## Goal of the exercise
Filter the data for "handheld" and copy matching lines.
────
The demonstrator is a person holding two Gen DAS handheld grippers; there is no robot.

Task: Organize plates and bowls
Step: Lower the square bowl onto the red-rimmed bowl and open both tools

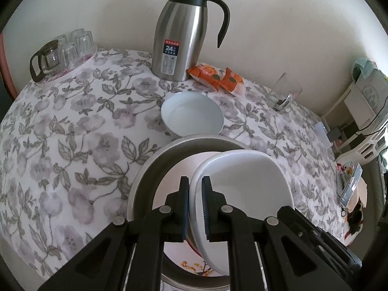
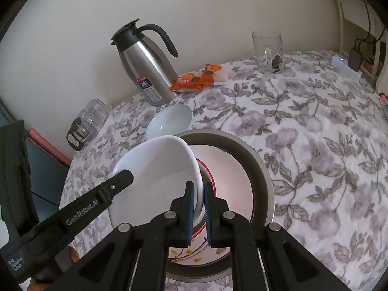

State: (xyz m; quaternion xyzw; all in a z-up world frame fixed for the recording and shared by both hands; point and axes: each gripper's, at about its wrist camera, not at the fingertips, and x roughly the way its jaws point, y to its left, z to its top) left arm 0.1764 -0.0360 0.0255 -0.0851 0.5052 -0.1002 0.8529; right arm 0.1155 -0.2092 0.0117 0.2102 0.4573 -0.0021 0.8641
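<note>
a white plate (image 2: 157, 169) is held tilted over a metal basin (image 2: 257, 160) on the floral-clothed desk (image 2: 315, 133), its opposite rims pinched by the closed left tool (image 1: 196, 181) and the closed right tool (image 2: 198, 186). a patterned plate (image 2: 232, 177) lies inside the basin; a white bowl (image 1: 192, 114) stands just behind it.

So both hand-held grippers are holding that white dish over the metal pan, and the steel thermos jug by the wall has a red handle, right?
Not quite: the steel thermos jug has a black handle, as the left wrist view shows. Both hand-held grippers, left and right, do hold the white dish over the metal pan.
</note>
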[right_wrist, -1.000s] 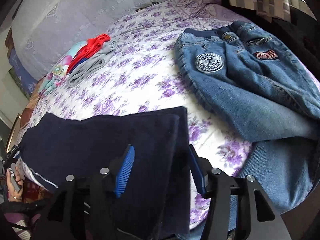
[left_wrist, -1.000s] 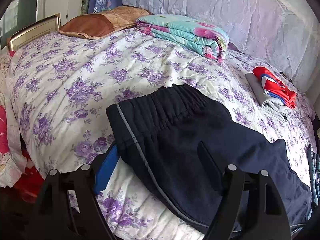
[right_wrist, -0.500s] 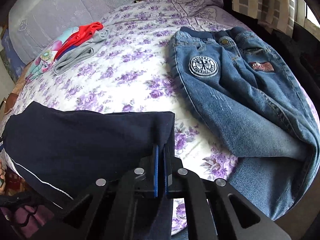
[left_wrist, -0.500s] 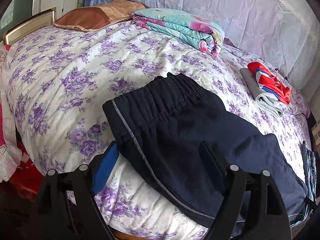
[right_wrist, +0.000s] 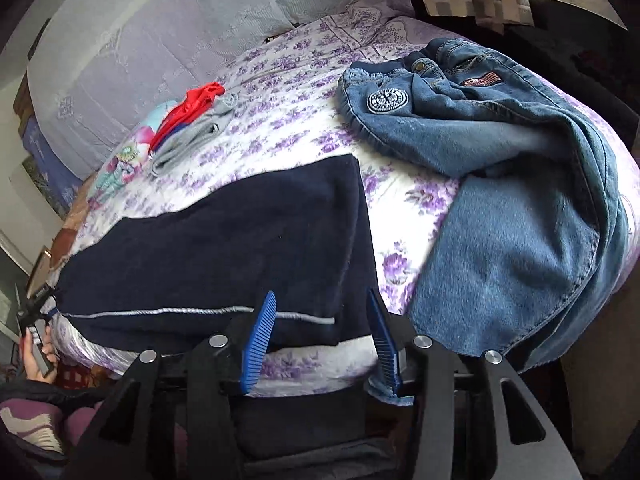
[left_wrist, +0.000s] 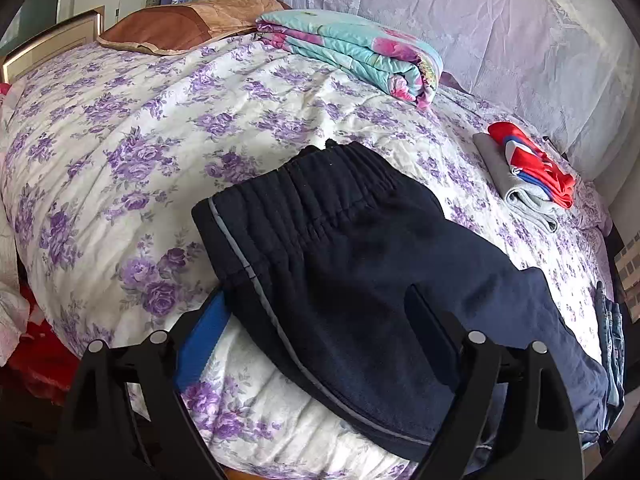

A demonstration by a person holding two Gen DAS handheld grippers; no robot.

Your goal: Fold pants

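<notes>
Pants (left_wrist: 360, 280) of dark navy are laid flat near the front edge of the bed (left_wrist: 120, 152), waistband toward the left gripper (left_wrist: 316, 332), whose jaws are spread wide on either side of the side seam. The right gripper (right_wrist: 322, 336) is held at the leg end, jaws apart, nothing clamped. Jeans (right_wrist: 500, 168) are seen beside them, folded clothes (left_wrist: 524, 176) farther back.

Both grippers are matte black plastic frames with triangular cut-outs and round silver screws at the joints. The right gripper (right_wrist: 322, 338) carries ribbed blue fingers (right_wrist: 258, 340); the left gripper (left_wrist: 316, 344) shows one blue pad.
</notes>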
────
## Answer
The demonstrator is a person holding two Gen DAS handheld grippers; there is no robot.
A demonstration by a person holding two Gen DAS handheld grippers; no robot.

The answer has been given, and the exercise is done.